#### [Brief]
Take the listing below and print exactly the lines starting at the line containing "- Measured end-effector" and ending at the line containing "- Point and", both ends included, and no others.
═══ Input data
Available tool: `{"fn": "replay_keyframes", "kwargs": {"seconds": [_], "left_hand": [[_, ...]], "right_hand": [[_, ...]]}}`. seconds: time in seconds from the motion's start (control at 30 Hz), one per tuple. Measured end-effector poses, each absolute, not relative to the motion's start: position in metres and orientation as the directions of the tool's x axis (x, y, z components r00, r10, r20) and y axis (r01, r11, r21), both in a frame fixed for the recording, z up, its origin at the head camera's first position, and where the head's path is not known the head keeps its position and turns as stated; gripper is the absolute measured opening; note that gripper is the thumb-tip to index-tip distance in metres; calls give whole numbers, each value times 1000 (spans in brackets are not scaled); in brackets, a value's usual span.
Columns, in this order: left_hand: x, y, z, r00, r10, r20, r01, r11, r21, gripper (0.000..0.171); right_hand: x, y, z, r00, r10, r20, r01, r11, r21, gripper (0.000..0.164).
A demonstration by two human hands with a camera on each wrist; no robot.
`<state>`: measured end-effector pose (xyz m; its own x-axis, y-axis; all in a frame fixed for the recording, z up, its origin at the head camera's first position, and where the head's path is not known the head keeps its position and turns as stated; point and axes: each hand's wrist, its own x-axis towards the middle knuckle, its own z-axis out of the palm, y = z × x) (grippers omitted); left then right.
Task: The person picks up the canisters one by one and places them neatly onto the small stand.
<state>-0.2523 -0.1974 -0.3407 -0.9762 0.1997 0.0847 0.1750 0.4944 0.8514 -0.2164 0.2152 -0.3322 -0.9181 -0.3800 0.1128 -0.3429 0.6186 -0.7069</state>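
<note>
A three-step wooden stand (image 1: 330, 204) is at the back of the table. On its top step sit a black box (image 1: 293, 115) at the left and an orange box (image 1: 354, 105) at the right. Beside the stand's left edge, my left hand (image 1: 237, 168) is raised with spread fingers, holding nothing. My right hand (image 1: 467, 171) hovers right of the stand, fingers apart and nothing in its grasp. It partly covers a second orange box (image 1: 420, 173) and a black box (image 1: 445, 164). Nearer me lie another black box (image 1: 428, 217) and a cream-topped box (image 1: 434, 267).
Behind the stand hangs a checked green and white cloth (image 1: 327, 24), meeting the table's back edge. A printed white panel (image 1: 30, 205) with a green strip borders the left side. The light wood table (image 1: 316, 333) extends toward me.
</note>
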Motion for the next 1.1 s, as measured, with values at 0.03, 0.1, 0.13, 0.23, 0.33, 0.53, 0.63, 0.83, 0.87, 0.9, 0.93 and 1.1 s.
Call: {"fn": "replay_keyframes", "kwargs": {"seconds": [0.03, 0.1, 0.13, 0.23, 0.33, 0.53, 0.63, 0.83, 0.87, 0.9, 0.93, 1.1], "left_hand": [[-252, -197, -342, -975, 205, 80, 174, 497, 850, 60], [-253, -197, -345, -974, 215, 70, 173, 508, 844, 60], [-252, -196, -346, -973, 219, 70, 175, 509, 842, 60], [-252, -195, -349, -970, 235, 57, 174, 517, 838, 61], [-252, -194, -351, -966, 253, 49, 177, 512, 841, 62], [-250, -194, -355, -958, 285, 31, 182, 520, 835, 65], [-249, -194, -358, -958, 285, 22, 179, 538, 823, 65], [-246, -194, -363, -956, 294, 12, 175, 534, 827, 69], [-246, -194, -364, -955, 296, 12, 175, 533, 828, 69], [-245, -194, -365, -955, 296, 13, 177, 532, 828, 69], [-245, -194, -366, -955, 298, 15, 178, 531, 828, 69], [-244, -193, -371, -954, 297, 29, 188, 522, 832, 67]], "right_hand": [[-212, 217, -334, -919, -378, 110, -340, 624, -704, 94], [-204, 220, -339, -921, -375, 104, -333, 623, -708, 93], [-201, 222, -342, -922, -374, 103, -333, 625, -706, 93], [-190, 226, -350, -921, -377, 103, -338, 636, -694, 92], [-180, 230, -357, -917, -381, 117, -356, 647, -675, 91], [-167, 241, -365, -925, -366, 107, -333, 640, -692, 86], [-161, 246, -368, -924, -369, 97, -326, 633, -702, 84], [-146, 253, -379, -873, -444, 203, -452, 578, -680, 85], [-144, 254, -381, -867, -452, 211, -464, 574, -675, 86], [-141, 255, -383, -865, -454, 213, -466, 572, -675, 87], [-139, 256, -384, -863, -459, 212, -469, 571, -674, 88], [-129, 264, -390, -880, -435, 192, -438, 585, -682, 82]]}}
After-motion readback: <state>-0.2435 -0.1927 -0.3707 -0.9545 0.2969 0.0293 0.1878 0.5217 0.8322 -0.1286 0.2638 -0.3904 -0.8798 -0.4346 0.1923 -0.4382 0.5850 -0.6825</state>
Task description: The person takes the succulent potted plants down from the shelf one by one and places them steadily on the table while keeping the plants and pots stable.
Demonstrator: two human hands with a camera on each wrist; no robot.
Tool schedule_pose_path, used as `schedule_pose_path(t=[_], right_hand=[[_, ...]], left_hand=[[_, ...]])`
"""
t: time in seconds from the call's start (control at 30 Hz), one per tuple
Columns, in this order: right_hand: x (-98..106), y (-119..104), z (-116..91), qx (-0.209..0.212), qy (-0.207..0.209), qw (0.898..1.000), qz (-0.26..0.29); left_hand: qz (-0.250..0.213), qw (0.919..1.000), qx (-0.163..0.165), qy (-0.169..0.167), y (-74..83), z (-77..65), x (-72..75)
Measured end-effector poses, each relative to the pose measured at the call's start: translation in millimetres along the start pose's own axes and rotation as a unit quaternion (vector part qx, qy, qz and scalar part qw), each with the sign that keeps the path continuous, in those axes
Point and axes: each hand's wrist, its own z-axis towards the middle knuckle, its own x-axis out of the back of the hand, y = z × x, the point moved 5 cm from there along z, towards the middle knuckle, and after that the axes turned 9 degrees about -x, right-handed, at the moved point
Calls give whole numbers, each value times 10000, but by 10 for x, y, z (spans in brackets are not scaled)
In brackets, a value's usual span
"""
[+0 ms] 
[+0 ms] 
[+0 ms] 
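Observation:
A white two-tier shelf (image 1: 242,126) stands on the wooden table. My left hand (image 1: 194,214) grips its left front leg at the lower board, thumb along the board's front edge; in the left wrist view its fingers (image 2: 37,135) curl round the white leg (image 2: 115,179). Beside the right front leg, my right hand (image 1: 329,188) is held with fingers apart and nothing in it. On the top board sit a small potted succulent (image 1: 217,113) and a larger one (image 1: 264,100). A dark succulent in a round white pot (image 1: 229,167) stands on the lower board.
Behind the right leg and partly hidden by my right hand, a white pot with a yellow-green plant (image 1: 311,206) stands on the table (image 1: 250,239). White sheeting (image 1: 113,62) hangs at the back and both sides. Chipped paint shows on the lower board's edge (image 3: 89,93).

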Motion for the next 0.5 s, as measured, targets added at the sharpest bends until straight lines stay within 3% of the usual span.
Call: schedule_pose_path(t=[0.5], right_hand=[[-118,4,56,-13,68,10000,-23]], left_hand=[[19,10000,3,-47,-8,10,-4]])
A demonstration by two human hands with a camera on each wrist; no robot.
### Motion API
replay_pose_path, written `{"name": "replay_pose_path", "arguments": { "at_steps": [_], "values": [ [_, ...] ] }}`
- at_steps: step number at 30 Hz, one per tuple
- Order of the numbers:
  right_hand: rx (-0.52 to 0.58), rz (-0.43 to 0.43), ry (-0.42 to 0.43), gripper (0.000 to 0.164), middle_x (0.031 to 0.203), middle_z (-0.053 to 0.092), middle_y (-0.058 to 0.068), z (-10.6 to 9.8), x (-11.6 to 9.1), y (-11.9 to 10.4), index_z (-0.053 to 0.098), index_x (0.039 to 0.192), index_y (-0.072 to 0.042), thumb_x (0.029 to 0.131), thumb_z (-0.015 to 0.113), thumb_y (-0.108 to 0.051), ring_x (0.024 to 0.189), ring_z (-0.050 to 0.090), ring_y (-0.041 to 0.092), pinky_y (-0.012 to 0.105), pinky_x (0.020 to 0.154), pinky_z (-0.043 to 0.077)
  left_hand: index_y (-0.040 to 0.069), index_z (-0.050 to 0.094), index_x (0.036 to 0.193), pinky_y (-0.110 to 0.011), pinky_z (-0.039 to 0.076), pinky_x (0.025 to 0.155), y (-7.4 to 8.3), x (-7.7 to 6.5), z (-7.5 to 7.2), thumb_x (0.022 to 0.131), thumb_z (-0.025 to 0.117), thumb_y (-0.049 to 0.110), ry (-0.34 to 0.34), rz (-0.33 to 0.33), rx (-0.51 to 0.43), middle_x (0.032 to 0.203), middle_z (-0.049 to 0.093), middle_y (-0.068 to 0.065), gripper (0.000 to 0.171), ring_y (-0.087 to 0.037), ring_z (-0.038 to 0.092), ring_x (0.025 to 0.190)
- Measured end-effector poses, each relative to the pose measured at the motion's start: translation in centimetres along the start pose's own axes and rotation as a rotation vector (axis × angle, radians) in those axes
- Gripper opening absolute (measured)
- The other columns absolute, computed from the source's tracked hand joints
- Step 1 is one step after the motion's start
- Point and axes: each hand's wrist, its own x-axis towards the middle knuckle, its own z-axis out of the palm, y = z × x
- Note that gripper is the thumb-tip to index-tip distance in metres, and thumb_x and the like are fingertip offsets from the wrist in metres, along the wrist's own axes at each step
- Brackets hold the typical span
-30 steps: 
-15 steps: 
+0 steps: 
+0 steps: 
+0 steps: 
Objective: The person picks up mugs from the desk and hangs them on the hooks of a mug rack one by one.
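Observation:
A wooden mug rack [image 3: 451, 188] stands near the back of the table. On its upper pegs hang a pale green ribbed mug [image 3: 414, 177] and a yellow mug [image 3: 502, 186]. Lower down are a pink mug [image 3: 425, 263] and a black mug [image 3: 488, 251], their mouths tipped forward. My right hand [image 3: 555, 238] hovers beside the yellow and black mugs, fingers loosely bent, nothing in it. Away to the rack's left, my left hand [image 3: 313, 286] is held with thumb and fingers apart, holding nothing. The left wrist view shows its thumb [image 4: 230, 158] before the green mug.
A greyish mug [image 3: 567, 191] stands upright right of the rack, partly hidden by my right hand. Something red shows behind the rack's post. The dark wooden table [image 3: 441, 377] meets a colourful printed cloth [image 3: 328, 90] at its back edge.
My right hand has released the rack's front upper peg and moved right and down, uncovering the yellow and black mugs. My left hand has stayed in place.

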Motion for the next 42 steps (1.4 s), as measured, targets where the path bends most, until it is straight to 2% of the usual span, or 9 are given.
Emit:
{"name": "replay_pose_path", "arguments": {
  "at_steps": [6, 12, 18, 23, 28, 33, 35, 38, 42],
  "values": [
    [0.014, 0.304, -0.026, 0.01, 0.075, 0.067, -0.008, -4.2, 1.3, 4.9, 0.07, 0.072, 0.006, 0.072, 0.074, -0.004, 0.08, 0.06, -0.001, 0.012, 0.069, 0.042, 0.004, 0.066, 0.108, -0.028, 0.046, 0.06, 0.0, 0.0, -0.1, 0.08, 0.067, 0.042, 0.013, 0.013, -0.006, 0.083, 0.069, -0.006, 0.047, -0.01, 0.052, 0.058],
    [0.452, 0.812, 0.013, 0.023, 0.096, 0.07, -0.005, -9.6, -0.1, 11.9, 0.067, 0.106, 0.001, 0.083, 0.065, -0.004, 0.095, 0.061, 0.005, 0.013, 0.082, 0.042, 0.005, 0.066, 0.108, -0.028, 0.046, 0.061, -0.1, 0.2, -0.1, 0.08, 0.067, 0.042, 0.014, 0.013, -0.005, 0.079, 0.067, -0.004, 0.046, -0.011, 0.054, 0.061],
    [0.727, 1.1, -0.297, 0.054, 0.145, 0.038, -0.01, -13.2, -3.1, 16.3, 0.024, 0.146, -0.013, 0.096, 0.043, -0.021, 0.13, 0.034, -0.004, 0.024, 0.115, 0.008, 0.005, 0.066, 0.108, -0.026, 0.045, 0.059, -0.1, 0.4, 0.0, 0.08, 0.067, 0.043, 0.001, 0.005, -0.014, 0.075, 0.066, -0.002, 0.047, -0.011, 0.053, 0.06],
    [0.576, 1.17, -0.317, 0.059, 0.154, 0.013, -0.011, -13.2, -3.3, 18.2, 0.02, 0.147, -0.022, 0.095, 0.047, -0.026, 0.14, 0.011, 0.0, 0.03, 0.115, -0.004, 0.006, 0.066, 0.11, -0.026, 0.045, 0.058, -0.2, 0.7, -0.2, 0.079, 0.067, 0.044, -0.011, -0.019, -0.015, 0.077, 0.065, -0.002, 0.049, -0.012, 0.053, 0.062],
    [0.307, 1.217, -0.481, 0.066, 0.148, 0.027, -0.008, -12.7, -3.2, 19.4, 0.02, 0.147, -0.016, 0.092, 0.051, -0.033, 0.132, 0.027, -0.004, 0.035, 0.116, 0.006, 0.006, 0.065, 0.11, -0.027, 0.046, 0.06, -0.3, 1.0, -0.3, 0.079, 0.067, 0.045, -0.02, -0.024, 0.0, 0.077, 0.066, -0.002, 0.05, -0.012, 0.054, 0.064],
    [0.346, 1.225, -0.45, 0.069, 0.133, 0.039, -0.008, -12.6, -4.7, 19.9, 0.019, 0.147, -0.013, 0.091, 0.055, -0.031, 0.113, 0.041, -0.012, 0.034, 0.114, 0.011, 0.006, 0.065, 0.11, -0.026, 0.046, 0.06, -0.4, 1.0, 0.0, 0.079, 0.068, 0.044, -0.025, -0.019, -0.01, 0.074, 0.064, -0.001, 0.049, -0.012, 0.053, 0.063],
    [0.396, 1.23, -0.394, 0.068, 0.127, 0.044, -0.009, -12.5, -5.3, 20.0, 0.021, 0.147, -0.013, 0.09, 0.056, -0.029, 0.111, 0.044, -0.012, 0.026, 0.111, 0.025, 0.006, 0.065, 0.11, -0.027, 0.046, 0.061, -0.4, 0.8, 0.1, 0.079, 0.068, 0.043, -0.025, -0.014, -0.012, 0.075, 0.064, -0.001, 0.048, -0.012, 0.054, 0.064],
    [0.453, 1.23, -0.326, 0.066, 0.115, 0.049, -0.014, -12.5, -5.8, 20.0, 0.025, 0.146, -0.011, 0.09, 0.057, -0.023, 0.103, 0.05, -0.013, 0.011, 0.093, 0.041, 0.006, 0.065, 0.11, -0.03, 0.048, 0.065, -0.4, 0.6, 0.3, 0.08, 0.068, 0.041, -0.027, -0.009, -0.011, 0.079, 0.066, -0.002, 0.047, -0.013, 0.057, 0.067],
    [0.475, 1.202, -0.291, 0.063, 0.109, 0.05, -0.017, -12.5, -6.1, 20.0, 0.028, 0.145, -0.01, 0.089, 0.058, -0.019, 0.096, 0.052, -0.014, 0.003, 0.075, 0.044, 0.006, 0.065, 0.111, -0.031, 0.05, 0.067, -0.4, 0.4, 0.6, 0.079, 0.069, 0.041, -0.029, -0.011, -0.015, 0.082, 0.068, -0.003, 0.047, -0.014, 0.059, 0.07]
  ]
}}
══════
#### [Result for this exercise]
- Measured end-effector poses, each relative to the pose measured at the motion's start: translation in centimetres along the start pose's own axes and rotation as a rotation vector (axis × angle, radians) in those axes
- Gripper opening absolute (measured)
- The other columns absolute, computed from the source's tracked hand joints
- Step 1 is one step after the motion's start
- Point and axes: each hand's wrist, its own x-axis towards the middle knuckle, its own z-axis out of the palm, y = z × x

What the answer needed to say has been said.